3. Les compos : Audace, innovation, génie et rancœur
Reprenant un schéma narratif éprouvé,
Sabotage est une successions de moments forts et de respirations plus légères. Une attaque frontale brutale avec “Hole in the Sky” délicieusement groovy où la batterie de Bill Ward mène la danse à grands coups de cymbales, accompagnant un de ces riff signature qui se gravent aisément dans le cortex. “Don’t start too late”, instrumental à la guitare classique qui prépare le terrain au proto - Thrash “Symptom of the universe”. Un morceau en deux parties, la première très lourde est soutenue par un riff d’anthologie, un chant agressif, la seconde est une impro instrumentale qui repose sur un motif différent. Vient ensuite “Megalomania”, l'un des morceaux les plus marquants de la galette. C'est aussi une compo en deux parties. Il y a d’abord une ouverture mélancolique, où une superbe rythmique et des nappes de claviers soutiennent le chant désespéré et geignard d’un Ozzy plus juste que jamais dans un registre qui lui sied à merveille. Après trois minutes de cette complainte qui vous broie le cœur dans un étau et alors qu'on commence à s'ennuyer un peu, survient un break monumental laissant exploser toute l’agressivité contenue. Un riff qui cisaille, une rythmique qui écrase et un chant qui assène le coup de grâce. On remet une couche de gras lourd et méchant avec le mid tempo “The Thrill of it all” qui débouche sur “Supertzar” une longue construction instrumentale pour laquelle Tony convoque en studio un orchestre au grand complet, une harpiste et un chœur magistral. Une piste ovni, 100% BLACK SABBATH qui s’insère parfaitement dans les compos du groupe. Le disque s'achève sur “The writ”, une compo Doom plombée sur laquelle le texte très noir de Ozzy se cale à la perfection.
En conclusion,
Sabotage est la preuve éclatante que le Sab tient encore le cap dans la tourmente. C’est un album comme on les aime, avec ses moments forts, ses moments de grâce et une sensibilité mélancolique à fleur de peau.
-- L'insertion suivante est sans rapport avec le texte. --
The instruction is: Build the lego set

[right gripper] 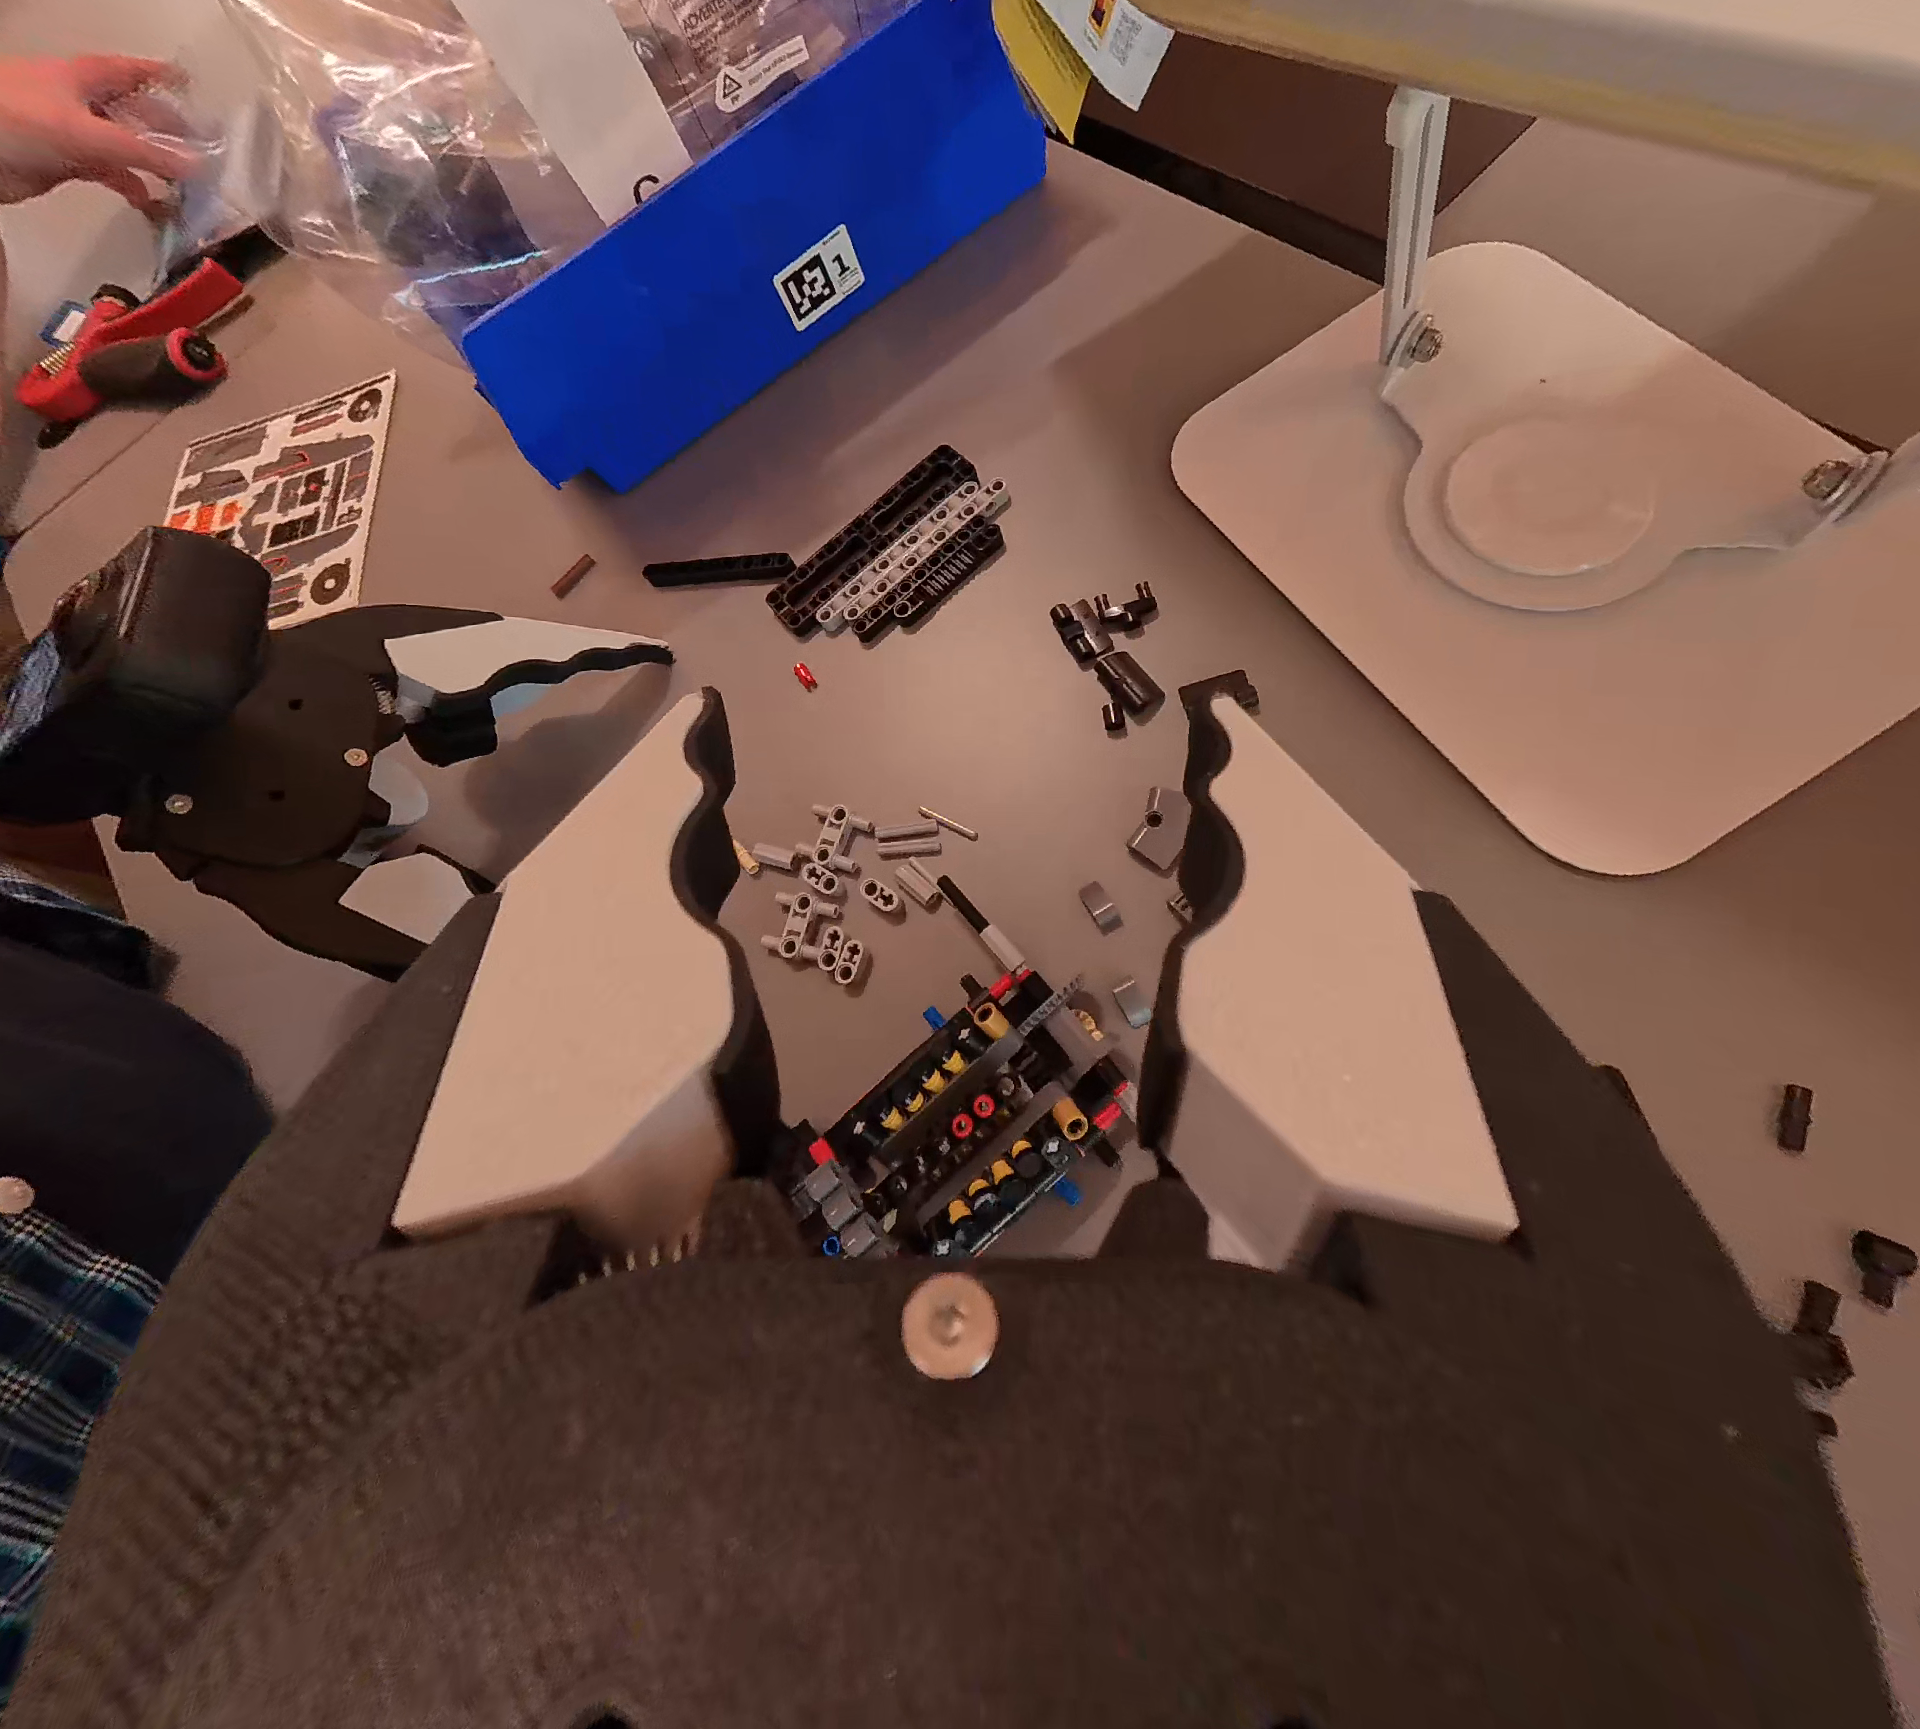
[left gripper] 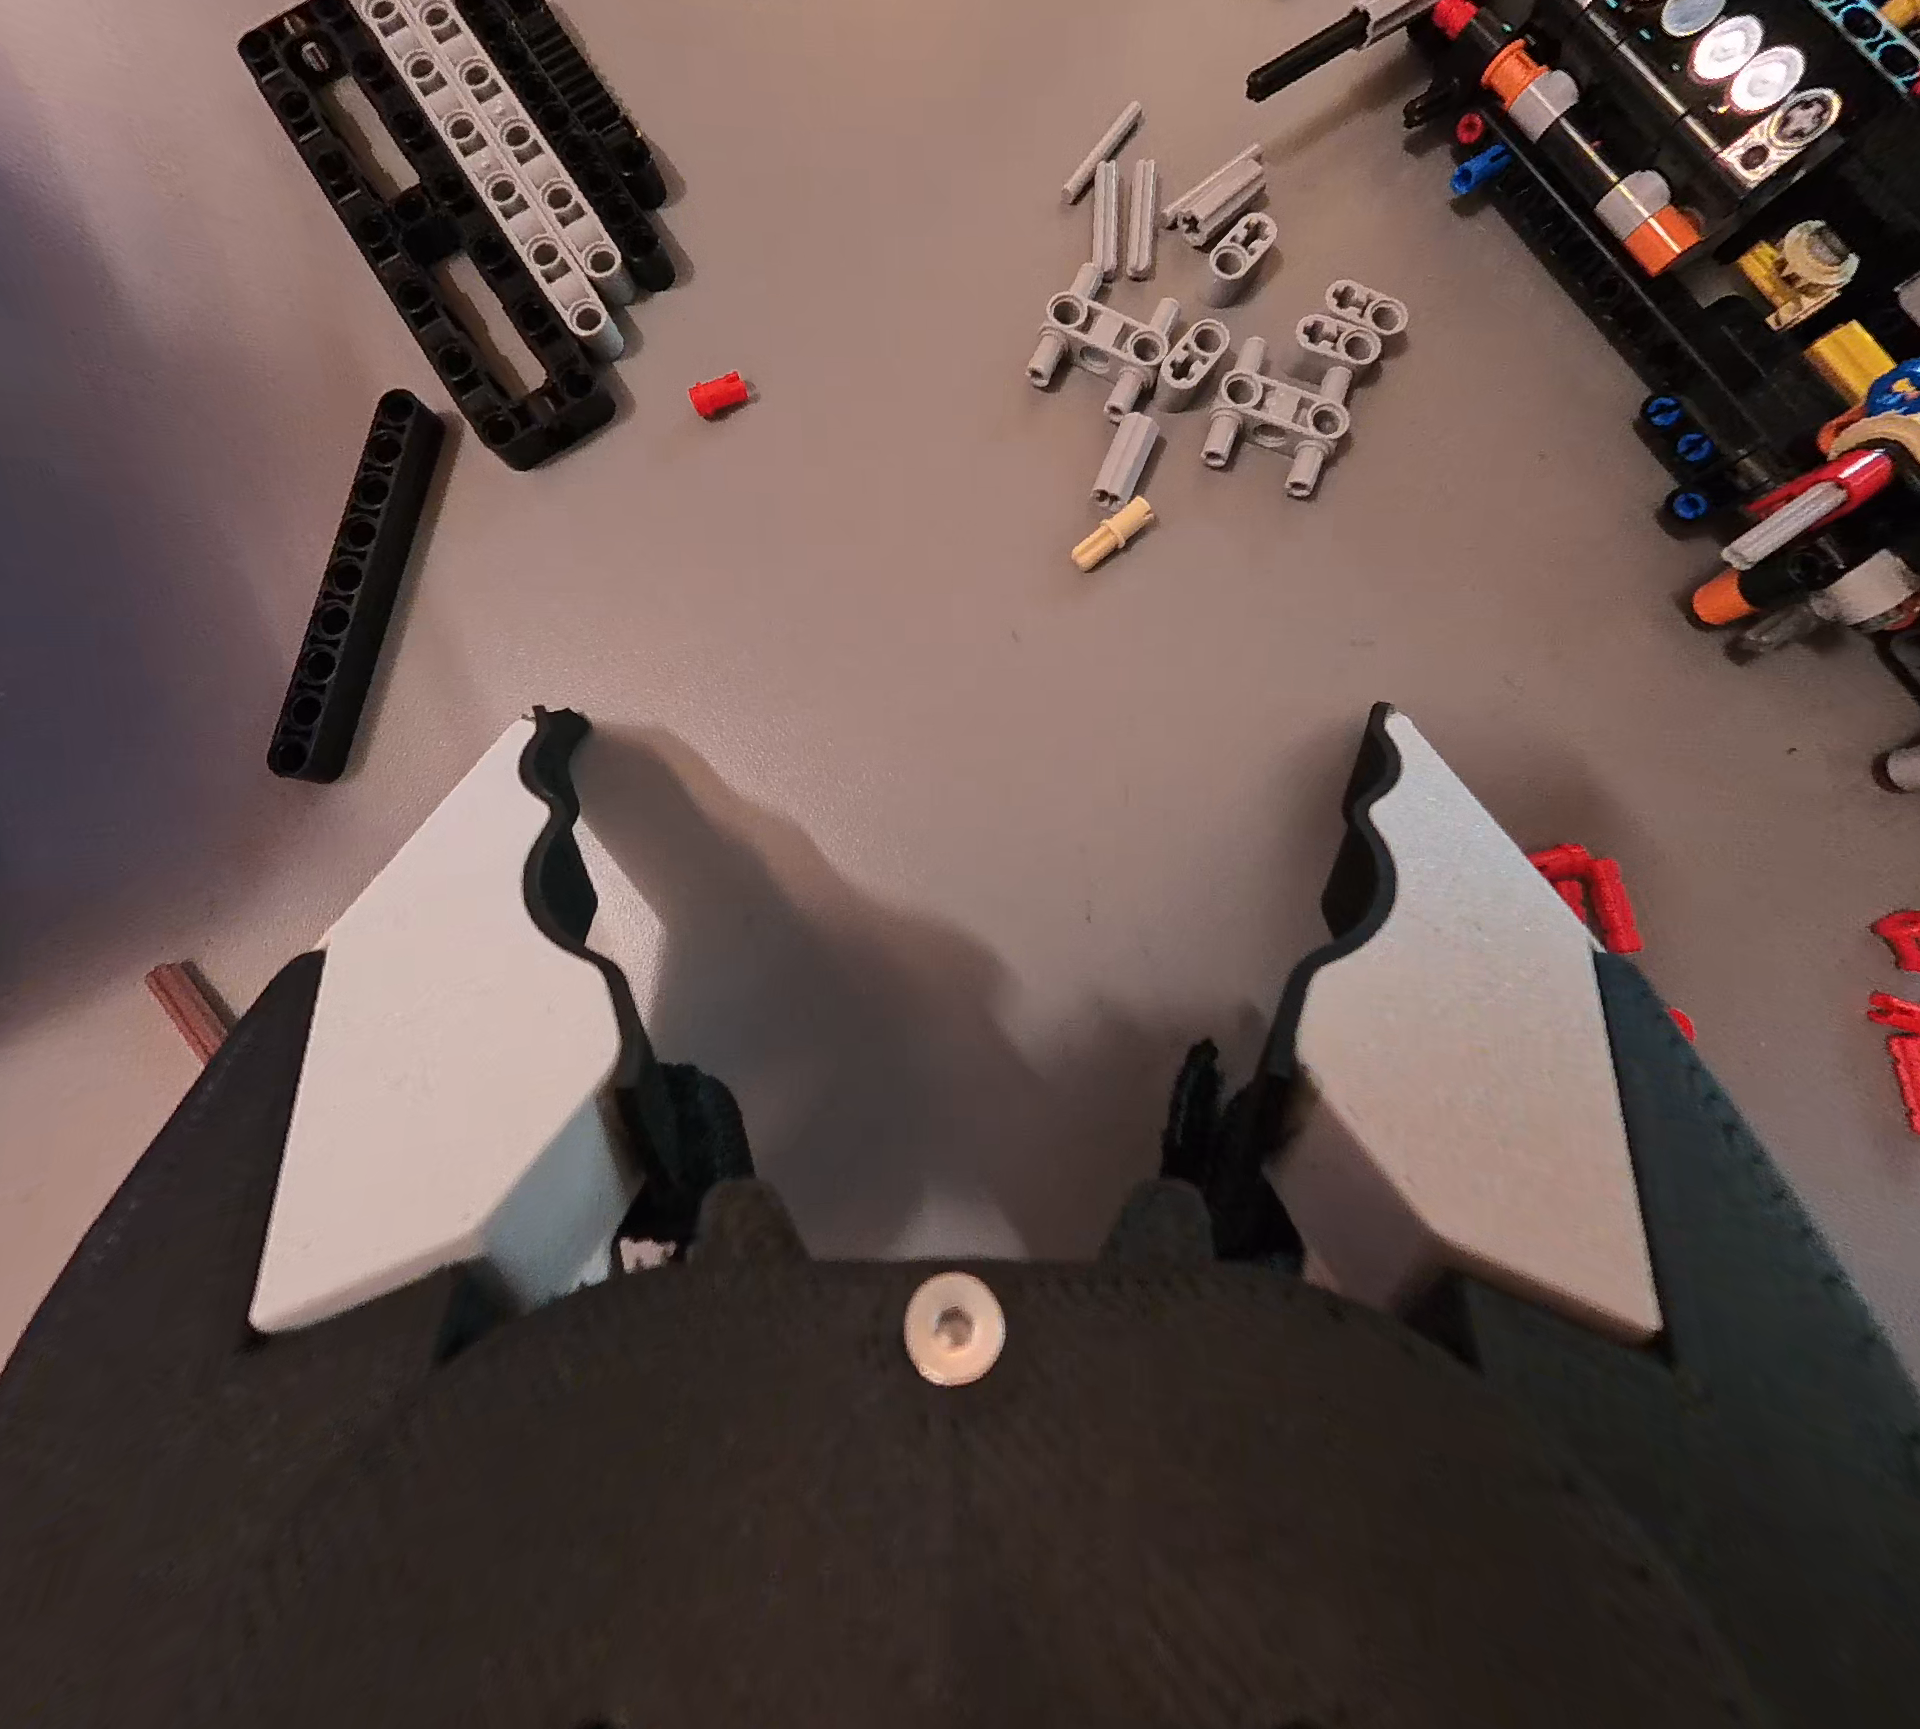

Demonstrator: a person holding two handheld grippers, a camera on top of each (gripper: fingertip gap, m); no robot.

La seule chose dont le Sab aurait à rougir sur ce disque, c’est le pantalon affligeant de Bill Ward, mais je suis prêt à parier que l’intéressé s’en fout complètement! Vous l'aurez compris, je fais partie de ceux qui considèrent cet album comme l'un des plus intéressants de la discographie du Sab. Il n'a pas l'importance historique de
Paranoïd ou
Master Of Reality et ne comporte aucun vrai tube, mais il est l'un des ultimes témoignages de l'inspiration et du "génie" du groupe, au crépuscule de son Age d'Or.